La population asine, après avoir connu une augmentation relativement importante au début des années 80, tend aujourd'hui à se stabiliser. Cette forte progression suit celle des deux continents où les ânes sont les plus nombreux : l'Asie et l'Afrique. Les deux premiers pays, concernant les effectifs asins, sont la Chine, avec 11 millions d'ânes en 1995, et l'Ethiopie (environ 5 millions). Les effectifs d'Amérique du sud se montrent très stables alors que ceux d'Amérique du nord augmentent lentement et ceux d'Europe diminuent.

Pour expliquer ces variations, il faut mettre en parallèle les effectifs numériques d'un continent et le rôle que tient l'âne dans ces contrées.

Dans les pays en voie de développement (comme en Asie ou en Afrique), où la mécanisation reste encore faible, les ânes occupent des fonctions extrêmement importantes dans la vie de tous les jours. Ils sont, en général, utilisés pour le transport, montés, bâtés ou attelés. Ils vont chercher de l'eau ou du bois de chauffage ou bien amènent des produits au marché. Ils sont, également, employés pour de nombreux travaux dans les champs (labours, semailles…). Sobres, résistants et endurants, les ânes sont particulièrement appréciés dans ces régions.

Dans les pays développés, en revanche, les hommes ne ressentent plus la nécessité de travailler avec des ânes puisqu'ils possèdent une mécanisation performante et abordable. Tracteurs et autres engins motorisés ont vite remplacé les ânes, expliquant les faibles effectifs que l'on retrouve dans ces pays. S'il existe encore des ânes et que l'on observe même une légère augmentation des effectifs, c'est grâce au regain d'intérêt du public pour les ânes qui deviennent, aujourd'hui, des animaux de compagnie.






Le graphique 3 ci-dessus confirme l'inégale répartition des ânes dans le monde : seuls 2% des ânes sont localisés dans les pays industrialisés. Les autres se répartissent majoritairement entre l'Afrique et l'Asie.


2.5. L'âne en France : du déclin au renouveau
Dès le début du XXème siècle, on assiste à une régression générale des effectifs asins français : la modernisation de l'agriculture, sa mécanisation vont laisser les ânes sur le bord du chemin. Les chiffres officiels en témoignent :




Cependant, on assiste, depuis les années 90, à un retour en grâce de l'âne malgré le statut médiocre qui l'a accompagné tout au long des siècles. Il doit en grande partie son regain de popularité aux passionnés de randonnées. La première location d'ânes a été lancée en 1979 dans le Lot. Cette forme de loisir attire de plus en plus de gens (RAVENEAU et DAVEZE, 1996).
En outre, l'âne devient lentement l'animal de compagnie de la famille au même titre que le chat ou le chien. Il peut gagner sa pitance en servant de débroussailleuse écologique, entretenant et défrichant herbages et parcelles non cultivées. Il peut même servir de thérapeute auprès d'enfants handicapés (CHAPPEZ, 2000).

Mais, le baudet du Poitou se démarque des autres ânes.

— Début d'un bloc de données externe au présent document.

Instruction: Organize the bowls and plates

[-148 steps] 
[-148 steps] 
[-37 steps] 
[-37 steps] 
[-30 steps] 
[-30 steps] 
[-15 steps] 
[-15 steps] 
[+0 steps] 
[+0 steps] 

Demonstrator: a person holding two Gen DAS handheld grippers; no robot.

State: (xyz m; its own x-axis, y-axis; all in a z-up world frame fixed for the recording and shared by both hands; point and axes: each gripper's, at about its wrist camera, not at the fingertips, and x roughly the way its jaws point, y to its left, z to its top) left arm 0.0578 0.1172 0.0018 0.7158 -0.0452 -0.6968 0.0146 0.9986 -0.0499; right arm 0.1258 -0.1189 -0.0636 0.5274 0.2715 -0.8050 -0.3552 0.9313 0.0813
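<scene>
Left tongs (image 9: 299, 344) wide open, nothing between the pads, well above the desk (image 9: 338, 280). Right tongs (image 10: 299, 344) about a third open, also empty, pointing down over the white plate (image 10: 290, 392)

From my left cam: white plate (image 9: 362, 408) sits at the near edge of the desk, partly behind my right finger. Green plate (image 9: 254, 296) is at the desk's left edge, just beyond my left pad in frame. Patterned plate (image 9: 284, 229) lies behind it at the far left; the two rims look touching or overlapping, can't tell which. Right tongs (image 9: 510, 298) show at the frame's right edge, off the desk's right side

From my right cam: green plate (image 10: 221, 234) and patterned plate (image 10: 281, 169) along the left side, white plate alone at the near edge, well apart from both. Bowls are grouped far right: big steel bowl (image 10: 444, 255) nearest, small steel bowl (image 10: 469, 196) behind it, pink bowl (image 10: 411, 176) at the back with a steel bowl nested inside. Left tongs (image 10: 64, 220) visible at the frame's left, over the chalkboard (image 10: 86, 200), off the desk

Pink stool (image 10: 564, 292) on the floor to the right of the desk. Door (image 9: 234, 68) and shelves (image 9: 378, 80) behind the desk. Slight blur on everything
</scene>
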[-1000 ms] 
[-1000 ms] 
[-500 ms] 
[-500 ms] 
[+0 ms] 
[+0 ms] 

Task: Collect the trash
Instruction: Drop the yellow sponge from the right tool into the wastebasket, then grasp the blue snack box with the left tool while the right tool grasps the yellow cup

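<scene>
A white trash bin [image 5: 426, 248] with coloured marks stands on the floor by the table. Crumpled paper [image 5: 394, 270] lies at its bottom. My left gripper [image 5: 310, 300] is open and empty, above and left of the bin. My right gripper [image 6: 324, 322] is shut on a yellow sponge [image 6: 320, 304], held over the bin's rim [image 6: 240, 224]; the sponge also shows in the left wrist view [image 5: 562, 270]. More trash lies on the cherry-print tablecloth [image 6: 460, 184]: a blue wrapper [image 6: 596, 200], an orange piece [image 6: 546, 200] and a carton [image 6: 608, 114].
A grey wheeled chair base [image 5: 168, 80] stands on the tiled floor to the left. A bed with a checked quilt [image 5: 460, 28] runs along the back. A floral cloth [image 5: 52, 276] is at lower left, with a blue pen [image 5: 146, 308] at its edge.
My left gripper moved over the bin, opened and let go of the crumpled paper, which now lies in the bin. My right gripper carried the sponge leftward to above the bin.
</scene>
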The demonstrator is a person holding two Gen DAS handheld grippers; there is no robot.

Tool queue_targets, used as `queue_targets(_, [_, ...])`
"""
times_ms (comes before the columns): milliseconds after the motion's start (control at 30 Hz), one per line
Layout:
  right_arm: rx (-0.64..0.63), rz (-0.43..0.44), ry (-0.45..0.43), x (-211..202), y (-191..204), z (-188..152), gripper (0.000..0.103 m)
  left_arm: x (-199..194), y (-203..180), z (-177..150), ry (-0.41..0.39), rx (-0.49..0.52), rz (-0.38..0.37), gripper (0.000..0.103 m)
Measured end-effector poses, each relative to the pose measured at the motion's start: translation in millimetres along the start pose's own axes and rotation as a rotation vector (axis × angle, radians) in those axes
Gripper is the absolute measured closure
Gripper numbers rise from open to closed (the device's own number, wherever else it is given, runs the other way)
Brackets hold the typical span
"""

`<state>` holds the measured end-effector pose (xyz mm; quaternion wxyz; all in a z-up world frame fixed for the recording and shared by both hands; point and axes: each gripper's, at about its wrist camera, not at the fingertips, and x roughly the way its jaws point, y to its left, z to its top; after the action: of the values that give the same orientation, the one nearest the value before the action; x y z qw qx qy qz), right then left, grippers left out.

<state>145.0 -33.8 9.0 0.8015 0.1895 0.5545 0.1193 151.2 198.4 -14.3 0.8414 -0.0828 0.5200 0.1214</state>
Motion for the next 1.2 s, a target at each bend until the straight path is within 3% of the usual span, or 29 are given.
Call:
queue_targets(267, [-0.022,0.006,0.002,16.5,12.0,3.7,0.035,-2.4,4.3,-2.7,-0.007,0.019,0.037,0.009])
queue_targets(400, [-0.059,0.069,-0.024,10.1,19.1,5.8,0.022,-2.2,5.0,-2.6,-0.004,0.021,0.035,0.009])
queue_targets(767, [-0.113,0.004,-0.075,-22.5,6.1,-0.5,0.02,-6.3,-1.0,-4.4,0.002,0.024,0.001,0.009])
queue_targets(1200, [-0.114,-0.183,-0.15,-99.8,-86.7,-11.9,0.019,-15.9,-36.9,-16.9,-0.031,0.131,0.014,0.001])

Il s'agit d'une race qui a toujours été très marginale du fait de sa morphologie et de son histoire. Son usage le caractérise : le baudet du Poitou est depuis toujours sélectionné pour la production de mules.





En résumé:

Les ânes appartiennent, comme les chevaux, à la famille des équidés. Cependant, du fait de leurs particularités morphologiques, les ânes domestiques sont plus aptes au bât et à la traction. Ils rendent encore de très nombreux services dans les pays où la motorisation n'est pas développée. Après une forte chute de la population asine dans les pays industrialisés au cours du XXème siècle, l'âne bénéficie d'un regain d'intérêt et devient un animal domestique au même titre que le chien ou le chat.